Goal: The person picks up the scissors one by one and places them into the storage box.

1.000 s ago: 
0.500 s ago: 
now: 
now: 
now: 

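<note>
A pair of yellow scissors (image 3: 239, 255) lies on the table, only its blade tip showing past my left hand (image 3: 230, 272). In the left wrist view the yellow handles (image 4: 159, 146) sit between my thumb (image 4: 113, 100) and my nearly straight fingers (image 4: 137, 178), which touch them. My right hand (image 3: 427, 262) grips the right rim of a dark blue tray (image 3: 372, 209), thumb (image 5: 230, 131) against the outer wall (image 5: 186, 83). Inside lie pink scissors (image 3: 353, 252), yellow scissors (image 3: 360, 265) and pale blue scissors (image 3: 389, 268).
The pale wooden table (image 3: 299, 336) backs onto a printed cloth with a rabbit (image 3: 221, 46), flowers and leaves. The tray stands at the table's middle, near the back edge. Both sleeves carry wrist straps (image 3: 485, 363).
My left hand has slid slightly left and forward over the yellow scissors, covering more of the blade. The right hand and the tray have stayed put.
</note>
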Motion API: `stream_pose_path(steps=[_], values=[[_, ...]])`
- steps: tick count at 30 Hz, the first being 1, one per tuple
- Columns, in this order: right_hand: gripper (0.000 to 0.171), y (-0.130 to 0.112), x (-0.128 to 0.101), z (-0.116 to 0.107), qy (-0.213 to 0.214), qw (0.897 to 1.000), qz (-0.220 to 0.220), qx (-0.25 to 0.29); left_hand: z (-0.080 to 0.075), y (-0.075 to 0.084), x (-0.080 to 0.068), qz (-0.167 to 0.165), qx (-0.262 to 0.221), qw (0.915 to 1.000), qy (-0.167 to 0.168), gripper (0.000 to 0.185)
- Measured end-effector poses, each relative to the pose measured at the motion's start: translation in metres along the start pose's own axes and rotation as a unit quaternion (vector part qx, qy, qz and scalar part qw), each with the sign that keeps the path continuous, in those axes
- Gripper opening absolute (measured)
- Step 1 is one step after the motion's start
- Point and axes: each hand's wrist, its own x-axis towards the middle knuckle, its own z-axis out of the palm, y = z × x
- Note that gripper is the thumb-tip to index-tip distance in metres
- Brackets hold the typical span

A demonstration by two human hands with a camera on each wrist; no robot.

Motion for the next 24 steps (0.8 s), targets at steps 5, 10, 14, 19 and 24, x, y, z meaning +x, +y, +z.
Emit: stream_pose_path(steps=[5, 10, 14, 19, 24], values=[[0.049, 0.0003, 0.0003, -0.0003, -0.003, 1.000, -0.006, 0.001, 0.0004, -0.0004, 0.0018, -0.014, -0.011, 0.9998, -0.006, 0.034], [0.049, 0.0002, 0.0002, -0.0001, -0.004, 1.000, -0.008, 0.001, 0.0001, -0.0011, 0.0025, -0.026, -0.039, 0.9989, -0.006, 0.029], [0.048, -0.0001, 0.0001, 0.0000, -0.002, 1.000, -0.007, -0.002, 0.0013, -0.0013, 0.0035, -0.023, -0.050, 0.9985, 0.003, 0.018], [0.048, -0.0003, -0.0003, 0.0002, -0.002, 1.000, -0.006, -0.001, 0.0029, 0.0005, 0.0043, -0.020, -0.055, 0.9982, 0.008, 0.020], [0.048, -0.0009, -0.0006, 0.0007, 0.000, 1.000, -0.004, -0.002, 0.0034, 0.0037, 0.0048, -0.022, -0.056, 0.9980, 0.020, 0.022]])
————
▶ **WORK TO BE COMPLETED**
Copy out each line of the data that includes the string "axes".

▶ **OUTPUT OF THE EXERCISE**
- Measured end-effector poses, each relative to the pose measured at the motion's start: translation in metres along the start pose's own axes and rotation as a unit quaternion (vector part qx, qy, qz and scalar part qw), each with the sign that keeps the path continuous, in those axes
- Point and axes: each hand's wrist, its own x-axis towards the middle knuckle, its own z-axis out of the palm, y = z × x

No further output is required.